Acting Chief Justice of the Supreme Court of Hong Kong
- In office 1986–1986
- Appointed by: Sir Edward Youde
- Preceded by: Denys Roberts
- Succeeded by: Denys Roberts

Personal details
- Born: 19 April 1922 Hong Kong
- Died: 26 February 2013 (aged 90) Hong Kong
- Spouse: Marie Veronica Lillian Yang
- Children: Simon Li Joseph Li Gladys Li Stephen Li Paul Li
- Alma mater: King's College University of Hong Kong University College London
- Occupation: Judge

= Simon Li =

Simon Li Fook-sean (李福善; 19 April 1922 – 26 February 2013) was a Hong Kong senior judge and politician.

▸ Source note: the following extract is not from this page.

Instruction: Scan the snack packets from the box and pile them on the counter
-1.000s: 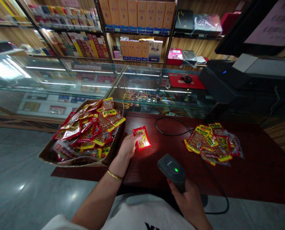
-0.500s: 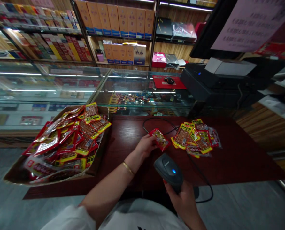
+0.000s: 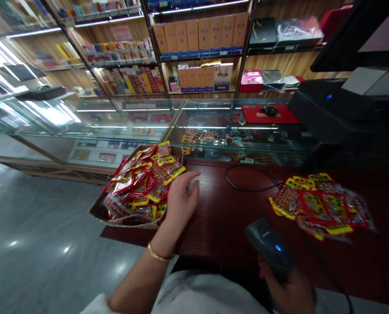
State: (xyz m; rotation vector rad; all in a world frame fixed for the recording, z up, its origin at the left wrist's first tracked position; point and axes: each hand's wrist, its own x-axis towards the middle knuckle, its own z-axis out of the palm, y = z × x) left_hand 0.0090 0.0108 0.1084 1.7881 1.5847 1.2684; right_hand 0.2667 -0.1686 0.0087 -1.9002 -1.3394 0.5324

==Education and judiciary career==
Li was educated at King's College between 1937 and 1941 and then the University of Hong Kong. He also spent time studying in Mainland China. He studied law at University College London from 1947 to 1950 and was called to Lincoln's Inn Bar in London in 1951. He was conferred a Doctor of Laws honoris causa by the Chinese University of Hong Kong in 1986.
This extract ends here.